Exactly the lines from the opening of the records through the line containing "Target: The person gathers" should be copied, with both included.

- _Records shown_:
╔══

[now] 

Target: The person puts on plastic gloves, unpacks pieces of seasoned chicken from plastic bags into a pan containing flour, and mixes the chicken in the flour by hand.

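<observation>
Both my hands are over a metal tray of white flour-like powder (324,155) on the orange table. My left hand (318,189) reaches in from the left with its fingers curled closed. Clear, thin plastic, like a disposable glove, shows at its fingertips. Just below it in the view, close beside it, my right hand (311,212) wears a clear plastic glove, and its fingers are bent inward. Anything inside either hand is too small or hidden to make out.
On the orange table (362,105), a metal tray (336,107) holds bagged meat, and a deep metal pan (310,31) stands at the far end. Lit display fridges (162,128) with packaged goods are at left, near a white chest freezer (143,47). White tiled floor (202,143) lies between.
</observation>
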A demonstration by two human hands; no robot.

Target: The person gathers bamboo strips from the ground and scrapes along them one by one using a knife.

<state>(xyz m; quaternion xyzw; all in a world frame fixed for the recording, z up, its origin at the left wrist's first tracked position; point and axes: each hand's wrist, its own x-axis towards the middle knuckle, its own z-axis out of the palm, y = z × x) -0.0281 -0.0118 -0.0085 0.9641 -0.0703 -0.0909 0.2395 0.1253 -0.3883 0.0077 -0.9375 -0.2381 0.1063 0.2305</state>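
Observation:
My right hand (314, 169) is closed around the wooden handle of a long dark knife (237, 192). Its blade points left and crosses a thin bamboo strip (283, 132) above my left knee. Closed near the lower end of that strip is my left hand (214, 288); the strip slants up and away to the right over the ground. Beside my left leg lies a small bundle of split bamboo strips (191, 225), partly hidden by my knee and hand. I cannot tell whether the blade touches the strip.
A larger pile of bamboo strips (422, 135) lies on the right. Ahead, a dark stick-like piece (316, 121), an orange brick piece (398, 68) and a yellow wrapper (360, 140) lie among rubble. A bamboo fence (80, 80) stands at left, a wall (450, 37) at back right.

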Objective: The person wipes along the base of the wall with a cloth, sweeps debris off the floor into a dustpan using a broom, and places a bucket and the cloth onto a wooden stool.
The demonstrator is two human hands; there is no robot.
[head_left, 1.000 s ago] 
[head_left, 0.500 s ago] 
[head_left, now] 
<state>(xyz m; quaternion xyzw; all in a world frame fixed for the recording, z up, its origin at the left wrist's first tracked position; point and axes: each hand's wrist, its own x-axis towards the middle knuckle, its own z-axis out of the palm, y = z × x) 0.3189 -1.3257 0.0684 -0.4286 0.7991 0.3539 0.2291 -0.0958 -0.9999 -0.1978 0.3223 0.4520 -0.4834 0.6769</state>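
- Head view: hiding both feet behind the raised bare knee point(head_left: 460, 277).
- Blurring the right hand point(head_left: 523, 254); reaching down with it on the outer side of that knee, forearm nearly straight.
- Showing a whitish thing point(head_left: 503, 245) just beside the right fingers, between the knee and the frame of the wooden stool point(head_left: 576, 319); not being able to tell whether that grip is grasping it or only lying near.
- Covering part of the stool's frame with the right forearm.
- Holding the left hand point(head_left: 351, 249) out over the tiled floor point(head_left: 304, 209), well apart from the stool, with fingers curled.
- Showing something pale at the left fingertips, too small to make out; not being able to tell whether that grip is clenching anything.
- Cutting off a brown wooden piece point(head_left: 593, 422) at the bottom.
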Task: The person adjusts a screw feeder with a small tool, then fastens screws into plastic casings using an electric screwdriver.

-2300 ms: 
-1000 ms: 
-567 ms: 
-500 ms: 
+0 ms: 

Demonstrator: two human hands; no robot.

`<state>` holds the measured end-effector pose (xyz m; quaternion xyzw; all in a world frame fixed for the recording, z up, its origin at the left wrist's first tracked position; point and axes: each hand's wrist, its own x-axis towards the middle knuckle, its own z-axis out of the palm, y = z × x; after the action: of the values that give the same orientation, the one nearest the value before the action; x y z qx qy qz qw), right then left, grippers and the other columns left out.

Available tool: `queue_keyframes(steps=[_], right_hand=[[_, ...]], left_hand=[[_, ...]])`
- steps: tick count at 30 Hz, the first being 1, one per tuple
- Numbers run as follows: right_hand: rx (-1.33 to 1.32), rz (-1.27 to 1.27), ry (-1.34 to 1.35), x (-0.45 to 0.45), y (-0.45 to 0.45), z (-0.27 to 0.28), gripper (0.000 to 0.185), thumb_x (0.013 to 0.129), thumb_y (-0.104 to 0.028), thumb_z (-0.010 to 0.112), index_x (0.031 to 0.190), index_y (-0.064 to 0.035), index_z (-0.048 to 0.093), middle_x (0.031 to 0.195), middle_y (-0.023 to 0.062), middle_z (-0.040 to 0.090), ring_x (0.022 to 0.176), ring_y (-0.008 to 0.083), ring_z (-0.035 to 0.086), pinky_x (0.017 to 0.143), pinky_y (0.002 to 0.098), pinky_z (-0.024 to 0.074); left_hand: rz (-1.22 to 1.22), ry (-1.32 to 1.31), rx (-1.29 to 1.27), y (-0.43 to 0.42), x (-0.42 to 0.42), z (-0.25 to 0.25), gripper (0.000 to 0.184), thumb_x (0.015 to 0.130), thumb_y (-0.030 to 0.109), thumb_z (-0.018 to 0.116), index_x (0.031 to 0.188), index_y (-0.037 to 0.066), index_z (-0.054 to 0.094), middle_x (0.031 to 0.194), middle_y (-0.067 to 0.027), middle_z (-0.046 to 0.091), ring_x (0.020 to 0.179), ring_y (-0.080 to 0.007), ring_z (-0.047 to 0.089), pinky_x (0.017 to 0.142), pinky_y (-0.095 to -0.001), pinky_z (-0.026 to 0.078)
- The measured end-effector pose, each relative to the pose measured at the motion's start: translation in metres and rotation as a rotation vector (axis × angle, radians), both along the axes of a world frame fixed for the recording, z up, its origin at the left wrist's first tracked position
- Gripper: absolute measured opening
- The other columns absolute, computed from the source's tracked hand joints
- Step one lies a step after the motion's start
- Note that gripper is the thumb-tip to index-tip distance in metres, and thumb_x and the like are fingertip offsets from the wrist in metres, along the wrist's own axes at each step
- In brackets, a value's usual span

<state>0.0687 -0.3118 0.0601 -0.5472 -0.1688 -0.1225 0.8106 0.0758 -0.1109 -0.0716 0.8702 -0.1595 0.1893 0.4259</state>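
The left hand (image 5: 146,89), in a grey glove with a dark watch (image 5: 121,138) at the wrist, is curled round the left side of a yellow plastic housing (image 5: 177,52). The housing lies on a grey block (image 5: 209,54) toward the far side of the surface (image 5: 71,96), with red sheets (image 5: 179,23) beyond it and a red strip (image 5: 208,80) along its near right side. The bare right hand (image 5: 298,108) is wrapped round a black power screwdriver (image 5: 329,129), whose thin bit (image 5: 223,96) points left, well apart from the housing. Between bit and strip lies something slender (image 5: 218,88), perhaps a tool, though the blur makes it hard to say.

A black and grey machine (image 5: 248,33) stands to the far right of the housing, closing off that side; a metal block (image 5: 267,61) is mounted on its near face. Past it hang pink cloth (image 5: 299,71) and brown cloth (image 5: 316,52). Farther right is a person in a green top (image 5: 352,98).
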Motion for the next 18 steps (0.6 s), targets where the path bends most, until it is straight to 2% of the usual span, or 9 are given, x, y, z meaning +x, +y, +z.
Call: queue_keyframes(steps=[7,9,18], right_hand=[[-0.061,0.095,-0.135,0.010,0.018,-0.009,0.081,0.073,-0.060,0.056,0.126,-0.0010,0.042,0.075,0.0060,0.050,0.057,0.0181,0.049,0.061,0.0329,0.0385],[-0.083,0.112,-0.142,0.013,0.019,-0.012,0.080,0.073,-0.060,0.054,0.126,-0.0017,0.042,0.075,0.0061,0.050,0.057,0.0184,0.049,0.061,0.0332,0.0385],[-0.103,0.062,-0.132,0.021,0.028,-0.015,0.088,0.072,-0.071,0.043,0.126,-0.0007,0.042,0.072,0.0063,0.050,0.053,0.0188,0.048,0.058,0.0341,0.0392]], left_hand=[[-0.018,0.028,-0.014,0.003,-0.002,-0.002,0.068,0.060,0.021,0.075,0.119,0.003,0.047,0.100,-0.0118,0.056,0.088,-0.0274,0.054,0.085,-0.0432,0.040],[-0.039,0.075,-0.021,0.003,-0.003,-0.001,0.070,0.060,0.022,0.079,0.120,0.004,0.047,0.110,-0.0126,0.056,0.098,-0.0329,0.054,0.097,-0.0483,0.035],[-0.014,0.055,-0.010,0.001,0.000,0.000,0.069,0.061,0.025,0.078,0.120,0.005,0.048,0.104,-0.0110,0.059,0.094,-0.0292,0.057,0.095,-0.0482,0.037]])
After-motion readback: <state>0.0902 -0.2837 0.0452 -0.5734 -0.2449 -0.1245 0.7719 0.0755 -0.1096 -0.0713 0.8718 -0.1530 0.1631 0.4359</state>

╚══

- _Response_:
[now] 

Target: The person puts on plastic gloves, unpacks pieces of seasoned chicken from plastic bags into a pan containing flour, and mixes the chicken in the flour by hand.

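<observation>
Both my hands are over a metal tray of white flour-like powder (324,155) on the orange table. My left hand (318,189) reaches in from the left with its fingers curled closed. Clear, thin plastic, like a disposable glove, shows at its fingertips. Just below it in the view, close beside it, my right hand (311,212) wears a clear plastic glove, and its fingers are bent inward. Anything inside either hand is too small or hidden to make out.
On the orange table (362,105), a metal tray (336,107) holds bagged meat, and a deep metal pan (310,31) stands at the far end. Lit display fridges (162,128) with packaged goods are at left, near a white chest freezer (143,47). White tiled floor (202,143) lies between.
</observation>
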A demonstration by two human hands; no robot.

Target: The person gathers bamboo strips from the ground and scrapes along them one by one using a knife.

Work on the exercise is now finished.